Set up Google BigQuery

Google BigQuery interface

BigQuery makes it simple and fast to query data from your Google Parquet data lake via SQL. It can e.g. be used in e.g. Grafana-BigQuery dashboards or Python scripts.

In this section we explain how you can set up BigQuery.


Prerequisites

  1. Set up Google Parquet data lake [~10 min]

Note

The above steps are required before proceeding


Create ‘admin’ service account (for BigQuery + Storage)
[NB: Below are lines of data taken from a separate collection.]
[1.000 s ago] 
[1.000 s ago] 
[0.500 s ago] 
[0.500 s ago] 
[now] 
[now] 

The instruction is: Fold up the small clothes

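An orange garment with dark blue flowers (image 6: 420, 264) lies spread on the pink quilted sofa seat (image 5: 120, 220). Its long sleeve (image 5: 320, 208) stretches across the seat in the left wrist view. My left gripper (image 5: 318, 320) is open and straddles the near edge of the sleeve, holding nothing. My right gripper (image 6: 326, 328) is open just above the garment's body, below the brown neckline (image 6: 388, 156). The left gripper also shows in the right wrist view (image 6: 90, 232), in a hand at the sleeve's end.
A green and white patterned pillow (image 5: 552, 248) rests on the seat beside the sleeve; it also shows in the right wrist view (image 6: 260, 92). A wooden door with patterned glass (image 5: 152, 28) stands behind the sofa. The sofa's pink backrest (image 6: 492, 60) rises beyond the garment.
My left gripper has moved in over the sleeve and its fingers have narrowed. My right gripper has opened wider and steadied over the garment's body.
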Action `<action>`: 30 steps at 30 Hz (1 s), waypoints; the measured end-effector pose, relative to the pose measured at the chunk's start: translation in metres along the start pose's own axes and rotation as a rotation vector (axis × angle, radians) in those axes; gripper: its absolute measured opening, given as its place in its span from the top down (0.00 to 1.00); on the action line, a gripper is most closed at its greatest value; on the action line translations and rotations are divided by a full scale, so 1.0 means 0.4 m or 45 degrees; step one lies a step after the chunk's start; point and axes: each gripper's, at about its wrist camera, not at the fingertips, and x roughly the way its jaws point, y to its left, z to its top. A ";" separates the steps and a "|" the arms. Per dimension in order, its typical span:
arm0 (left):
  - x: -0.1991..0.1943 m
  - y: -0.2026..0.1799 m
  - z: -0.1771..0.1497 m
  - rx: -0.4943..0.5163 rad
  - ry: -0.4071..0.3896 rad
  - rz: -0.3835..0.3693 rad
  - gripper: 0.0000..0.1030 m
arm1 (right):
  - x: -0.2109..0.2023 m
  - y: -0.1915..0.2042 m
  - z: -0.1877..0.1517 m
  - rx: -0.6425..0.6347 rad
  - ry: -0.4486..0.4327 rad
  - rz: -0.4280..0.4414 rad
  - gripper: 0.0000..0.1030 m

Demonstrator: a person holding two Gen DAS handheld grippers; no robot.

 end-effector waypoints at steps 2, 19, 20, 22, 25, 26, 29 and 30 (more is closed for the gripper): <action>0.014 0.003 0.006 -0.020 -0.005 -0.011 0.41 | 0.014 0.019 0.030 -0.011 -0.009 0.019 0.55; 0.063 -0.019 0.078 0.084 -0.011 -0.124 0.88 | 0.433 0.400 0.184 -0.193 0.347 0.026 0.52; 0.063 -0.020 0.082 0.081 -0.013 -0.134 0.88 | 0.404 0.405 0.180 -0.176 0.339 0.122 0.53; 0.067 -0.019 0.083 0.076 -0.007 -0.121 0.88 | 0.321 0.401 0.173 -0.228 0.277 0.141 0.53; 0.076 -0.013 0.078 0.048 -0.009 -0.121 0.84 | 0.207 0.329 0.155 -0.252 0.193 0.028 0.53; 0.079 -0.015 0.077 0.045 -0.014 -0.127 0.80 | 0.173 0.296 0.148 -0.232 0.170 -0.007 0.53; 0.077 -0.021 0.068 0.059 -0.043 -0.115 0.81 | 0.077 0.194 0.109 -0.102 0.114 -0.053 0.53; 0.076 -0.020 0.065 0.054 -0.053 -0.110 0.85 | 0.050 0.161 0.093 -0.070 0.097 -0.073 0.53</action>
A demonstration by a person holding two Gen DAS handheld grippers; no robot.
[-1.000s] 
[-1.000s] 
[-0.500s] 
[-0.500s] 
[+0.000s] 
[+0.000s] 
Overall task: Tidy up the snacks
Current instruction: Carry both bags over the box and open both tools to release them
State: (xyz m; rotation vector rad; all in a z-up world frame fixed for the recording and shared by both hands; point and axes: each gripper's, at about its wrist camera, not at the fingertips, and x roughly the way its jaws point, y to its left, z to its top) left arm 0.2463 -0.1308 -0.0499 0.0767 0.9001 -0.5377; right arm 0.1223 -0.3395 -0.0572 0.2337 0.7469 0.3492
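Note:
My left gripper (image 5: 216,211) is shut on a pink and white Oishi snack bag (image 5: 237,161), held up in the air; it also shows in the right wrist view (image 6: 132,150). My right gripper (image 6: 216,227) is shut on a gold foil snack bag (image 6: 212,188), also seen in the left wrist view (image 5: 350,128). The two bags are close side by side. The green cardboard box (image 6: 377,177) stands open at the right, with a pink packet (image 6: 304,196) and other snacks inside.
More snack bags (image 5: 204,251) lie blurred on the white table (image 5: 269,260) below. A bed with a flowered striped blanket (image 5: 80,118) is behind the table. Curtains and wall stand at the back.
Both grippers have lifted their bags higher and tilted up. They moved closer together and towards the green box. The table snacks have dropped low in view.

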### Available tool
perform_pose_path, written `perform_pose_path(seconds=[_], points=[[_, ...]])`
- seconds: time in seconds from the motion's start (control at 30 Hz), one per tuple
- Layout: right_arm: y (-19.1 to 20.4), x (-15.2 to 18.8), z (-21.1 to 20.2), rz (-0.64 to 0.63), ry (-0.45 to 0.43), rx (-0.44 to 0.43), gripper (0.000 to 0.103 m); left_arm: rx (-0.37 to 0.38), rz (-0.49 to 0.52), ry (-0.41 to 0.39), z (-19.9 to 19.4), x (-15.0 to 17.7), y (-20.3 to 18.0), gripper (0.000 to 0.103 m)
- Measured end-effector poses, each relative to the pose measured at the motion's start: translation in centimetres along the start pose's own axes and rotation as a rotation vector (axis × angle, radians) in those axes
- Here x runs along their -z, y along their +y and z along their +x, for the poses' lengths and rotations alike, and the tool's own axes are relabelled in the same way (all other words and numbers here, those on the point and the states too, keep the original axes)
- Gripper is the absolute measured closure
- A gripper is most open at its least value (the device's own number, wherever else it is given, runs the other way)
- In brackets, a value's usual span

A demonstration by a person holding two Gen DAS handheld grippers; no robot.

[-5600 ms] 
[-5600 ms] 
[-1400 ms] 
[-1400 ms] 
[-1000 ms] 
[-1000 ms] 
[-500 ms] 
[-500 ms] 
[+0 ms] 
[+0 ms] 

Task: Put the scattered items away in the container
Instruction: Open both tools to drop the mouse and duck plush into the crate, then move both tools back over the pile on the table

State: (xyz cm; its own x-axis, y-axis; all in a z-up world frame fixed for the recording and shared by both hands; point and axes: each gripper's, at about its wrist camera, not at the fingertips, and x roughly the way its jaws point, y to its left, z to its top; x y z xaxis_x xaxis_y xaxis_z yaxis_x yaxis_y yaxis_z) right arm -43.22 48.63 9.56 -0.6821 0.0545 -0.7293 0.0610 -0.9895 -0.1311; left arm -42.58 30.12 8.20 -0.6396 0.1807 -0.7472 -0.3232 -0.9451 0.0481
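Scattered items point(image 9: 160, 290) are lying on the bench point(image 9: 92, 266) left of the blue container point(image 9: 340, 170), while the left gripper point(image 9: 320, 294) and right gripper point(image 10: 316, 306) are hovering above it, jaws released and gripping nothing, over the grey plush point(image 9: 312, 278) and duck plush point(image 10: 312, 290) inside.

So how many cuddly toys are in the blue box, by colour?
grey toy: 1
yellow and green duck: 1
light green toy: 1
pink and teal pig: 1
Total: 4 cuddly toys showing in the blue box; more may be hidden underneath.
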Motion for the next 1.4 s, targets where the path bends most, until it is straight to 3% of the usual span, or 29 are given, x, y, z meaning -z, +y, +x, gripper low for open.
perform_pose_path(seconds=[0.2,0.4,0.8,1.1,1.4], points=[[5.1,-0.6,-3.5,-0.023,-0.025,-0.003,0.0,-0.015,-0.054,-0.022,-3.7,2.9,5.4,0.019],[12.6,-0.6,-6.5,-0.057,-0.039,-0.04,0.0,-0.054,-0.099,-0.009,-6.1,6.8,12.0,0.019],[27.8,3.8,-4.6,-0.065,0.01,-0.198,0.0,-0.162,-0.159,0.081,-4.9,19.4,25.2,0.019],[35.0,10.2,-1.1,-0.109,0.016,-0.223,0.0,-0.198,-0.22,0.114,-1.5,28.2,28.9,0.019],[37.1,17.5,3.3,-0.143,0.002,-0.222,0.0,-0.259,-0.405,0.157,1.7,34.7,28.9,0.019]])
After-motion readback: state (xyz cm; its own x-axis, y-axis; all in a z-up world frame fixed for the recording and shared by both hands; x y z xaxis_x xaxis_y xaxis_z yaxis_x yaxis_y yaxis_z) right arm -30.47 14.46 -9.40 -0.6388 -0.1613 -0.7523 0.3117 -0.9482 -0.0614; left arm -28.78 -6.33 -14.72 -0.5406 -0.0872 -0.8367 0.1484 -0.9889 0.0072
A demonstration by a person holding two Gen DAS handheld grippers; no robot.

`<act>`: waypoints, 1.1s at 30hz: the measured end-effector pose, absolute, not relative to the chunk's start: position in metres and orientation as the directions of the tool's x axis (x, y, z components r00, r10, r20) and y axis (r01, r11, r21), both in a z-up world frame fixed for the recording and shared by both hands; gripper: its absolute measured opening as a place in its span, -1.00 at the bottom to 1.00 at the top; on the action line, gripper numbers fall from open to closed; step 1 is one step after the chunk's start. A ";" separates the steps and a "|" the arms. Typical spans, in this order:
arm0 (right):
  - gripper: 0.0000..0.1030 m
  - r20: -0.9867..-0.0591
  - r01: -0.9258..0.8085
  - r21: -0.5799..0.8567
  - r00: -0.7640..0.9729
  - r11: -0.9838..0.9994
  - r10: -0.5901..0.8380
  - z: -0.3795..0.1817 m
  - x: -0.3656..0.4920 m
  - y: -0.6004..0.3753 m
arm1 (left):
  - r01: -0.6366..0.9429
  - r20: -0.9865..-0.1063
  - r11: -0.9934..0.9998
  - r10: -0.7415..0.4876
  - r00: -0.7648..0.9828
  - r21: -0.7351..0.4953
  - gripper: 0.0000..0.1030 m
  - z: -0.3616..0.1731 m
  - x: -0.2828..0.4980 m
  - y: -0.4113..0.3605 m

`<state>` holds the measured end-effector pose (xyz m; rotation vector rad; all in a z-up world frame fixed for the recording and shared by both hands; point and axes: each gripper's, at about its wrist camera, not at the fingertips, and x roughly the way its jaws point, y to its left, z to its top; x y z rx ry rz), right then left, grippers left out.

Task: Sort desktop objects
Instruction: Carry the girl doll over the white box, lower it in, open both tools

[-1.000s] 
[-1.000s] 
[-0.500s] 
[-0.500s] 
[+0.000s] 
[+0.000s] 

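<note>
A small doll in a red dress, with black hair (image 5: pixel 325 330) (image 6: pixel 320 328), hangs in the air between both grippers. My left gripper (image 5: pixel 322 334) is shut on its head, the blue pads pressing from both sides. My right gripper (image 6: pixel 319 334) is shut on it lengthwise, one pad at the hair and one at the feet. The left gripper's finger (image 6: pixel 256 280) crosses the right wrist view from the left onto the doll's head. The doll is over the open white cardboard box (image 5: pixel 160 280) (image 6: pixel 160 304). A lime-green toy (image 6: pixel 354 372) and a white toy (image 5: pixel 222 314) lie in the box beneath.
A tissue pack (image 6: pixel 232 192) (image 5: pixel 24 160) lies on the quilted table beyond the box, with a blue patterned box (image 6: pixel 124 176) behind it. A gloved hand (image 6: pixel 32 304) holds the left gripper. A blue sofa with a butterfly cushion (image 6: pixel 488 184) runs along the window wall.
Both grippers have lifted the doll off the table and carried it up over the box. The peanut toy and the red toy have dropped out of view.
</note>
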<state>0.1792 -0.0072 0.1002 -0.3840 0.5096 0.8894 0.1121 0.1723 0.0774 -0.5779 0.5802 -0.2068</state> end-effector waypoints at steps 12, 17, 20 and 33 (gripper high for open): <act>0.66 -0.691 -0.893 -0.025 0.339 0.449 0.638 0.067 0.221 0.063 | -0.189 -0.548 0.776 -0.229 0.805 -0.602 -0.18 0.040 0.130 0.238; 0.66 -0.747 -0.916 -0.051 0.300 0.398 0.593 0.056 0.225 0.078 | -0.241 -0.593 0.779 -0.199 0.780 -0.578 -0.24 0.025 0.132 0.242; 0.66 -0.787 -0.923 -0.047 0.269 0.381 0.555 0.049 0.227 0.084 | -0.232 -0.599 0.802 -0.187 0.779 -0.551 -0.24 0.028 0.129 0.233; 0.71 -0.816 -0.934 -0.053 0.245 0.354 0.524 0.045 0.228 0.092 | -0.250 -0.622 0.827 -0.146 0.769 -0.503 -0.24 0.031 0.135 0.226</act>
  1. Go to ‘IAM and admin/Service accounts/Create’
  2. Specify name as bigquery-storage-admin
  3. Add the below roles and click ‘Done’[1]
BigQuery Admin
Storage Admin
  1. Open the service account and go to ‘Keys/Add key/Create new key/JSON’
  2. Download the key and name it bigquery-storage-admin-account.json

Create ‘user’ service account (for BigQuery)

  1. Go to ‘IAM and admin/Service accounts/Create’
  2. Specify name as bigquery-user
  3. Add the below roles and click ‘Done’[1]
BigQuery Data Viewer
BigQuery Job User
Storage Object Viewer
  1. Open the service account and go to ‘Keys/Add key/Create new key/JSON’
  2. Download the key and name it bigquery-user-account.json

Create BigQuery data set

  1. In the GCP console go to BigQuery
  2. In the Explorer view, click the ‘…’ next to your project ID and select ‘Create data set’
  3. Name it lakedataset1 and use the same region as your buckets (e.g. europe-west3)

Note

The dataset must be named as above for scripts/templates to work


Map your Parquet data lake to tables

  1. Verify that your output bucket contains Parquet files[2]
  2. Download and unzip below script
  3. Place the bigquery-storage-admin-account.json next to the Python script
  4. Open the bigquery-map-tables.py via a text editor
  5. Add your details (project ID, data set ID, output bucket name) and save the script
  6. Run the script to map your current Parquet data lake to tables[3]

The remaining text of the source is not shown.